This is the fourth in a series based on my great-aunt Velma Davis Woodring’s scrapbook that she kept during her freshman year at Harrisonburg Teachers College (now James Madison University).
In the early 1920s, HTC President Samuel Duke had been concerned about discipline of students living away from campus, and the student government had been concerned about maintaining loyalty to the school, especially in the summer. When Velma began college in 1924, summer programs were in their infancy. For the first time, an outdoor swimming pool was provided, completed just in time for Velma and her classmates.
|Velma is the girl in front on the right.|
scanned from Madison College: The First 50 Years
by Raymond C. Dingledine, Jr.
It was built in a swell behind Cleveland Cottage, a farmhouse that came with the property which had been purchased specifically for the development of a women’s college. The Cottage in the early years housed the infirmary and classrooms, and later it provided housing for a few faculty and students.

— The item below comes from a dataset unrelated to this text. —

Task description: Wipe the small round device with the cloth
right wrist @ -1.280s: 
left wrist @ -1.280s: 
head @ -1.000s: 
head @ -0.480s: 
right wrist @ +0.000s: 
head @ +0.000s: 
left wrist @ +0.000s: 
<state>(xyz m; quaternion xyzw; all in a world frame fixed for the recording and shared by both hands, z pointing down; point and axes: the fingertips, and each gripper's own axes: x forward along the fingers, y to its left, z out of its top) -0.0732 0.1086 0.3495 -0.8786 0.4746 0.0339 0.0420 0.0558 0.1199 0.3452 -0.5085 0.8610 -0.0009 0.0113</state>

The swimming pool was financed through Summer School fees.
|Unknown, Bill Porter, Velma Davis|
Games and competitions during summer were part of the plan to maintain discipline and build school spirit. The swimming pool got a big workout toward that end, as did the hockey field, tennis courts, basketball and volleyball courts, and golf course.
|Velma is third from the left|
In 1927, an indoor pool was officially opened in the newly constructed Reed Hall, later renamed Keezell Hall. This is the same pool where I took Beginning Swimming in 1971. When I was a student, 4 physical education credits were required for graduation: 1 swimming, 1 dance, 1 beginning level sport, and 1 intermediate level sport. To give you an idea of the close quarters of this brick tiled pool room, here is the best photo I can find scanned from my yearbook:
|Keezell Hall pool |
scanned from the 1970 Bluestone
I remember counting the lights overhead with each required lap while doing the back stroke or frog-kicks.
Thank-you Lord Baby Jesus that I took my swimming class in the Keezell pool before Godwin Hall was ready with its Olympic-size pool and stadium seating for 800.
named for Dorothy Savage, a popular
physical education professor
who never got in the water.
That was one intimidating swimming pool that has come a long way from the little outdoor pool in the swell.